** Assignment **
Beginning at the line that holds "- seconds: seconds" and continuing to the last line of the data below, transcribe every line word for word, without pictures.

** Provided material **
..............................

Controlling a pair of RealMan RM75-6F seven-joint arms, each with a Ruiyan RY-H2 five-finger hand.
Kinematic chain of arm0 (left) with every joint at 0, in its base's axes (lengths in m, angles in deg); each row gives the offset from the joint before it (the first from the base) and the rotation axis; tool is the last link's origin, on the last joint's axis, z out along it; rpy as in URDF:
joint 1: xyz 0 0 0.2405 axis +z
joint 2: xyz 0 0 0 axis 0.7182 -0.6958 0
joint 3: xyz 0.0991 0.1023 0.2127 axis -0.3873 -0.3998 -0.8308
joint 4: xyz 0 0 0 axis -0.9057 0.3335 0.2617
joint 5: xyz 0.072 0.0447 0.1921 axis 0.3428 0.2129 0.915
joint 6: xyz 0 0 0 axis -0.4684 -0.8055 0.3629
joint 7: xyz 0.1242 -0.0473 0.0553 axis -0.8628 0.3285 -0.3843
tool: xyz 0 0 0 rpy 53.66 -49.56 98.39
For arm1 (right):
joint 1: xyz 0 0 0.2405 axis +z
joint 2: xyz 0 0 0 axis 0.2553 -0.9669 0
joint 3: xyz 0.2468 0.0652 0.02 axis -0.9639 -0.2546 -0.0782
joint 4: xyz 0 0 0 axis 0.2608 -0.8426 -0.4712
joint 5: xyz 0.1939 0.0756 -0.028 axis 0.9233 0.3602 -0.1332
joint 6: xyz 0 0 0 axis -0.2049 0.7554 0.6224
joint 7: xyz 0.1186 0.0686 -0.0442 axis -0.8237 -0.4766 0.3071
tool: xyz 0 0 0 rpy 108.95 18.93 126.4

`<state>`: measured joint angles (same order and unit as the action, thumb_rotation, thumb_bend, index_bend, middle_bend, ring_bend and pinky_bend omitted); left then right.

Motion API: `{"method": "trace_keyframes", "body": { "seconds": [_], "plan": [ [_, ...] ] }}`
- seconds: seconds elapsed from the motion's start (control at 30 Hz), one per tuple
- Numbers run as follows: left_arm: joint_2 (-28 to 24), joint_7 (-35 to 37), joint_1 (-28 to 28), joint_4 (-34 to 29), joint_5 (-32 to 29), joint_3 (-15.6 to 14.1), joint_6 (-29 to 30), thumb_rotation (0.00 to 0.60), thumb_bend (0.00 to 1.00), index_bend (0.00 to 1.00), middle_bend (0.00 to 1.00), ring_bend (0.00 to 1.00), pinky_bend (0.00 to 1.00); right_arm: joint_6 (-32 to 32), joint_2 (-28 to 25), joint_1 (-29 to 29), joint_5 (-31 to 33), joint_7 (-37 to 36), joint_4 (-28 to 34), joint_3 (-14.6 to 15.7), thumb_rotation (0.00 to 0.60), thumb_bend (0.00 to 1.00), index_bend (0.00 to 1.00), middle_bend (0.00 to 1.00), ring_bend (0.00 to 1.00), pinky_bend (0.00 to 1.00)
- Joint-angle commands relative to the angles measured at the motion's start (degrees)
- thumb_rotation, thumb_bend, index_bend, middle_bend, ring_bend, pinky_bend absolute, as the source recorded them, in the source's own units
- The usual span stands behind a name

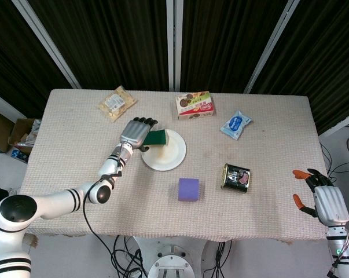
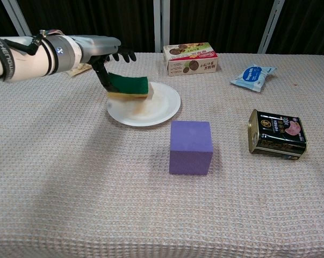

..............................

** Solution for this exercise **
- seconds: seconds elapsed from the motion's start (control at 30 Hz), one per tuple
- Numbers run as follows: left_arm: joint_2 (-28 to 24), joint_7 (-35 to 37), joint_1 (-28 to 28), joint_4 (-34 to 29), joint_5 (-32 to 29), joint_3 (-15.6 to 14.1), joint_6 (-29 to 30), thumb_rotation (0.00 to 0.60), thumb_bend (0.00 to 1.00), index_bend (0.00 to 1.00), middle_bend (0.00 to 1.00), ring_bend (0.00 to 1.00), pinky_bend (0.00 to 1.00); right_arm: joint_6 (-32 to 32), joint_2 (-28 to 25), joint_1 (-29 to 29), joint_5 (-31 to 33), joint_7 (-37 to 36), joint_4 (-28 to 34), joint_3 (-14.6 to 15.7), thumb_rotation (0.00 to 0.60), thumb_bend (0.00 to 1.00), index_bend (0.00 to 1.00), middle_bend (0.00 to 1.00), ring_bend (0.00 to 1.00), pinky_bend (0.00 to 1.00)
- Joint-angle commands relative to the angles measured at the motion's start (degrees)
- thumb_rotation, thumb_bend, index_bend, middle_bend, ring_bend, pinky_bend absolute, as the source recorded them, in the source's own units
- The usual span stands behind a name

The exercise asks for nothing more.